**YOUR ASSIGNMENT**
The data beneath this task is to be duplicated exactly, in its entirety.

**INFORMATION SUPPLIED**
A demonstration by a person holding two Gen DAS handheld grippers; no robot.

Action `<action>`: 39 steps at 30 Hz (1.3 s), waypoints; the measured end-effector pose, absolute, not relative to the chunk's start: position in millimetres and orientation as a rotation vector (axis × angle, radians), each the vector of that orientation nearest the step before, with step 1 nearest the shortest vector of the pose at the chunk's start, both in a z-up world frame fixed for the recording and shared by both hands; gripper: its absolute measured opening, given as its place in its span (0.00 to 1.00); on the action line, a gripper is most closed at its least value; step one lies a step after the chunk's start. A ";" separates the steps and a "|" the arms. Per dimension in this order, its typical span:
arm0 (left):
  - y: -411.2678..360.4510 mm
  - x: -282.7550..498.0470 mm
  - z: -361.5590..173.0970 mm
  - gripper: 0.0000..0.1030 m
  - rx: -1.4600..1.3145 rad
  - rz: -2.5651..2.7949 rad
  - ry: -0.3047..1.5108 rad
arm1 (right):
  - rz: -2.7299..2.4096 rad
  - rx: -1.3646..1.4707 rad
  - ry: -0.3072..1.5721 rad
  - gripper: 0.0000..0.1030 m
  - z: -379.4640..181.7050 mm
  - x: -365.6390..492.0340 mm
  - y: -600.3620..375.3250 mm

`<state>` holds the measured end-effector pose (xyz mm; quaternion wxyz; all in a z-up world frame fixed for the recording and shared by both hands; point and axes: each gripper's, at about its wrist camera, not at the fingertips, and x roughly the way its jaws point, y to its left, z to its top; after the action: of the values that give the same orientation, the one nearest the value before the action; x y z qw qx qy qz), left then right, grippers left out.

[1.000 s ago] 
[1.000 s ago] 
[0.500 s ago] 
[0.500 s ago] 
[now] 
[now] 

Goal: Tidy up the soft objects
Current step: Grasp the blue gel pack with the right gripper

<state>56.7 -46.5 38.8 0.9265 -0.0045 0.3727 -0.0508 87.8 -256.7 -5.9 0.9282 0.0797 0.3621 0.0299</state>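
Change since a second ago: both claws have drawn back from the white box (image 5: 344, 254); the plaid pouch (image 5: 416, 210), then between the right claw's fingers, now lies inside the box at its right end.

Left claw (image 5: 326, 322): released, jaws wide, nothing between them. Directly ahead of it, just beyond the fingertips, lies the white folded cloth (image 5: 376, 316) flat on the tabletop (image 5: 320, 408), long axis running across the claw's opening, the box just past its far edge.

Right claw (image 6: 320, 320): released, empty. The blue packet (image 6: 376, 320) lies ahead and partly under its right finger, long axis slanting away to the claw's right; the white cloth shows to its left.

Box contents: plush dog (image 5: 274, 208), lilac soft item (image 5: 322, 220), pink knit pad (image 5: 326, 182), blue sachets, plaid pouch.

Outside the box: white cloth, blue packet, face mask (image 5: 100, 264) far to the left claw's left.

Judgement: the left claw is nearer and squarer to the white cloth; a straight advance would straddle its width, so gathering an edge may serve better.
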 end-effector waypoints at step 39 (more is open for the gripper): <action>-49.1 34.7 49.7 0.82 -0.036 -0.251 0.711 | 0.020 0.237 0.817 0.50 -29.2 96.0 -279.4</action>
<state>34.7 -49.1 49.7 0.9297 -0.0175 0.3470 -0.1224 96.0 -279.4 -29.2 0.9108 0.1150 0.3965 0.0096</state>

**REPLY**
A demonstration by a person holding two Gen DAS handheld grippers; no robot.

Action `<action>`: 39 steps at 30 Hz (1.3 s), waypoints; the measured end-effector pose, absolute, not relative to the chunk's start: position in millimetres and orientation as a rotation vector (axis × angle, radians), each the vector of that orientation nearest the step before, with step 1 nearest the shortest vector of the pose at the chunk's start, both in a z-up world frame fixed for the recording and shared by both hands; gripper: its absolute measured opening, given as its place in its span (0.00 to 1.00); on the action line, a gripper is most closed at its least value; step one lies a step after the chunk's start. A ";" separates the steps and a "|" the arms. Per dimension in this order, its typical span:
arm0 (left):
  - y: -411.2678..360.4510 mm
  - x: -282.7550..498.0470 mm
  - z: -361.5590..173.0970 mm
  - gripper: 0.0000..0.1030 m
  - rx: -1.4600..1.3145 rad
  - rz: -2.5651..2.7949 rad
  - ry: -0.3047..1.5108 rad
arm1 (right):
  - rz: -2.7299..2.4096 rad
  - rx: -1.3646..1.4707 rad
  - ry: -0.3072..1.5721 rad
  - gripper: 0.0000..0.1030 m
  - z: -379.4640..181.7050 mm
  - x: -365.6390..492.0340 mm
  - y: -600.3620..375.3250 mm

`<state>` holds the measured end-effector pose (xyz mm; quaternion wxyz; all in a z-up world frame fixed for the recording and shared by both hands; point and axes: each gripper's, at about its wrist camera, not at the fingertips, and x roughly the way its jaws point, y to its left, z to its top; after the action: of the values that give the same orientation, the one nearest the value before the action; x y z qw qx qy qz), left then right, grippers left out.

[1.000 s ago] 
[1.000 s ago] 
[0.500 s ago] 
[0.500 s ago] 
[now] 
[now] 

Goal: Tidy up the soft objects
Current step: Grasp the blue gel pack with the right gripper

<state>56.7 -46.5 38.8 0.9265 -0.0045 0.3727 -0.0508 87.8 -256.7 -5.9 0.9282 0.0797 0.3621 0.0299</state>
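Change since a second ago: both claws have drawn back from the white box (image 5: 344, 254); the plaid pouch (image 5: 416, 210), then between the right claw's fingers, now lies inside the box at its right end.

Left claw (image 5: 326, 322): released, jaws wide, nothing between them. Directly ahead of it, just beyond the fingertips, lies the white folded cloth (image 5: 376, 316) flat on the tabletop (image 5: 320, 408), long axis running across the claw's opening, the box just past its far edge.

Right claw (image 6: 320, 320): released, empty. The blue packet (image 6: 376, 320) lies ahead and partly under its right finger, long axis slanting away to the claw's right; the white cloth shows to its left.

Box contents: plush dog (image 5: 274, 208), lilac soft item (image 5: 322, 220), pink knit pad (image 5: 326, 182), blue sachets, plaid pouch.

Outside the box: white cloth, blue packet, face mask (image 5: 100, 264) far to the left claw's left.

Judgement: the left claw is nearer and squarer to the white cloth; a straight advance would straddle its width, so gathering an edge may serve better.
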 end-effector waypoints at step 39 (more is open for the gripper): <action>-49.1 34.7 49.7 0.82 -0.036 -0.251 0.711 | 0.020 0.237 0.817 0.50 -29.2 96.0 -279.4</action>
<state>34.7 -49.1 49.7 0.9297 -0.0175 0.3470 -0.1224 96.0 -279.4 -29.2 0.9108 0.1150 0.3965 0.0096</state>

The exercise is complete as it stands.